Em plena caça às bruxas, a ideia da existência de um mundo demoníaco e invisível era tão essencial para explicar as irregularidades e descontinuidades de um mundo visível e real que era impensável negar a existência de bruxas. A sobrevivência e estabilidade de uma certa visão do mundo dependia da existência de um bode expiatório, as bruxas, cujas práticas invertiam, literalmente, o mundo real e normal. Este fenómeno é observável recorrentemente em vários domínios sociais: designar um bode expiatório tem uma função simbólica relevante ("já sabemos onde reside o problema!"), produz a sensação de segurança e controlo, ainda que ilusória, e permite "continuar a viver a nossa vida", o que constitui certamente a sua função mais importante. O bode expiatório permite ao "denunciante" assumir uma retórica de mudança, mas deixando tudo na mesma.
Creio que assistimos, nos últimos anos, a um fenómeno similar no domínio da Educação. Confrontados com as dificuldades e insucessos que o alargamento da escolaridade a todos os meninos e meninas revelou ? e que nos parecem ainda mais chocantes porque não têm paralelo noutros países europeus, nossos parceiros e congéneres em tantas outras coisas ?, uma forma de (não) lidar com o problema é designar um culpado. A culpa é, no dizer de alguns, das pedagogias modernas (o "eduquês") que exercem uma influência perniciosa sobre as escolas e os professores. Não interessa ao argumento se esta influência é ilusória ou real: a visão do mundo da escola organizado e regular do "nosso" tempo só sobrevive se as suas irregularidades e descontinuidades de hoje forem devidas a um segmento identificado como defendendo o inverso das "boas práticas" de então. Trata-se, como afirma exemplarmente Nuno Crato, de não nos "esquivarmos às dicotomias" (2006, p.17): disciplina vs. indisciplina; exames vs. facilitismo, etc. E tem razão: a sobrevivência do "seu" mundo da educação depende dessas dicotomias, por muito que essa forma simples (querendo aqui dizer pouco complexa) de ver o mundo nada contribua para a resolução do problema (o que talvez seja uma preocupação meramente acessória).

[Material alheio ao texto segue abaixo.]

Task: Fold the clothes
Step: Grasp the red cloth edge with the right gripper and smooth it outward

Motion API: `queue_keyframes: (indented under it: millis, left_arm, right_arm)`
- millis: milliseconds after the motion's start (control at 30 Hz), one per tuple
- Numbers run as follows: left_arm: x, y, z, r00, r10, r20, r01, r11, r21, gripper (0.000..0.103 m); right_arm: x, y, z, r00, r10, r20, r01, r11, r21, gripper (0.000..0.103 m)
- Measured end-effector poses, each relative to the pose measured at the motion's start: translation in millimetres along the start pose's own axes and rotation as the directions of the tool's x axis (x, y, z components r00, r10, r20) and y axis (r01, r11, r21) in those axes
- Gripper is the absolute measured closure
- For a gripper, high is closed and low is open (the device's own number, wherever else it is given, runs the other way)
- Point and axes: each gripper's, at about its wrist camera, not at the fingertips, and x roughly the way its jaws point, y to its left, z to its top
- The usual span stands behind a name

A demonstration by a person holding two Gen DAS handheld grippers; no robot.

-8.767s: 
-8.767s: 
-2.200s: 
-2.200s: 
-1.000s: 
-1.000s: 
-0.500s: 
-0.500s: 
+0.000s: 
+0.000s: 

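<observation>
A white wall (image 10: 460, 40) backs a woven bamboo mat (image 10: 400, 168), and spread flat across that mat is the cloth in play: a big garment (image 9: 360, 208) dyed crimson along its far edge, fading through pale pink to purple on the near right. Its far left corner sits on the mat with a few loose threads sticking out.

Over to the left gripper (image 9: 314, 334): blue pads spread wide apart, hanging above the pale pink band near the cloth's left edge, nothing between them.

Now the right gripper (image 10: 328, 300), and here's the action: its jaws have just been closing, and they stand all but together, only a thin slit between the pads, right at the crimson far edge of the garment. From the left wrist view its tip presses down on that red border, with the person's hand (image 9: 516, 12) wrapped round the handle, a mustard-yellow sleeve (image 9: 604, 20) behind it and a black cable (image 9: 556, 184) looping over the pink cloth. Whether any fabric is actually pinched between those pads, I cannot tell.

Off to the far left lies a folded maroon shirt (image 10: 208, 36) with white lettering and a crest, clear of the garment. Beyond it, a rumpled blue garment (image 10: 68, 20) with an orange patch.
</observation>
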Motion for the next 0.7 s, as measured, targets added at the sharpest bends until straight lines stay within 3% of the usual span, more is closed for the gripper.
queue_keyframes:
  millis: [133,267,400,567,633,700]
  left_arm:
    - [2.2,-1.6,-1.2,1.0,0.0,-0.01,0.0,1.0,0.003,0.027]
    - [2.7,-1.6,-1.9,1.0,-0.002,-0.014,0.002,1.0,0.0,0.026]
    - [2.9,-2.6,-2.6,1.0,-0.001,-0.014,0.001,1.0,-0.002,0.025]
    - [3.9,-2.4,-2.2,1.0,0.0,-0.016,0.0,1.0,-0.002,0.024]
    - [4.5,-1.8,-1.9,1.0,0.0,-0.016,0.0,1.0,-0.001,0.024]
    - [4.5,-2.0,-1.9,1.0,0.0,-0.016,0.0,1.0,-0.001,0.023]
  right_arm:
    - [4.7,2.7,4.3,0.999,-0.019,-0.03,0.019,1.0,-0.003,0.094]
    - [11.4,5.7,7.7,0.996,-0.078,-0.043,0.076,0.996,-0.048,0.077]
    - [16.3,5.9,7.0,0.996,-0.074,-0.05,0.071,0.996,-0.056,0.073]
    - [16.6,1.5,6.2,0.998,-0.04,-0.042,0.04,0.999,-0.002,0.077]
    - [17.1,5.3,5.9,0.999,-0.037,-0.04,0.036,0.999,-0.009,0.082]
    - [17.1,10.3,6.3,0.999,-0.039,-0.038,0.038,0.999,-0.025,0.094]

Ora, é talvez tempo de ver o problema da educação como "nosso" (e não "deles"). Quer isto dizer que a educação é uma tarefa partilhada por professores, pais e outros adultos que devem, como diria Hanna Arendt, assumir a dupla responsabilidade pelas crianças e pelo mundo. Para isso, é essencial ir para além das aparências e, em vez de nos entretermos com análises retóricas, lermos e ouvirmos o que nos dizem os dados da investigação em educação. Retomo aqui o exemplo de um estudo de avaliação internacional das aprendizagens escolares, desses estudos internacionais que são tantas vezes invocados e tão poucas conhecidos. Neste caso, o Estudo Internacional de Educação Cívica liderado pela International Association for the Evaluation of Educational Achievement (IEA), entre 1994 e 2002. A participação portuguesa foi conduzida pelo extinto Instituto de Inovação Educacional (IIE) e envolveu a testagem de amostras representativas de alunos portugueses do 8º, 9º e 11º anos de escolaridade (o relatório foi publicado pela Direcção-Geral de Inovação e Desenvolvimento Curricular em 2005). O inquérito envolveu a avaliação de conhecimentos (por exemplo, características nucleares da democracia) e competências (por exemplo, ser capaz de descodificar a mensagem de um cartoon político) no domínio da cidadania. Os resultados demonstraram que, nestas dimensões, os alunos portugueses do 8º ano se situam abaixo da média internacional e que os do 9º e do 11º anos de escolaridade se situam acima da média internacional. Esta discrepância parece poder ser explicada pela existência de significativas diferenças entre estes alunos quanto a um conjunto de indicadores do nível educacional da família de origem: os alunos com piores resultados têm pais com níveis de escolaridade mais baixos e menos livros em casa, um indicador dos recursos culturais da família. Este fenómeno também era detectável noutros países, ou seja, o nível de conhecimentos e competências no domínio da cidadania aumenta quando aumenta o número de livros em casa (a excepção são alguns países asiáticos em que a frequência de bibliotecas parece ser uma prática usual), mas a percentagem de alunos que dizia ter poucos livros (até 10 livros) era francamente superior em Portugal.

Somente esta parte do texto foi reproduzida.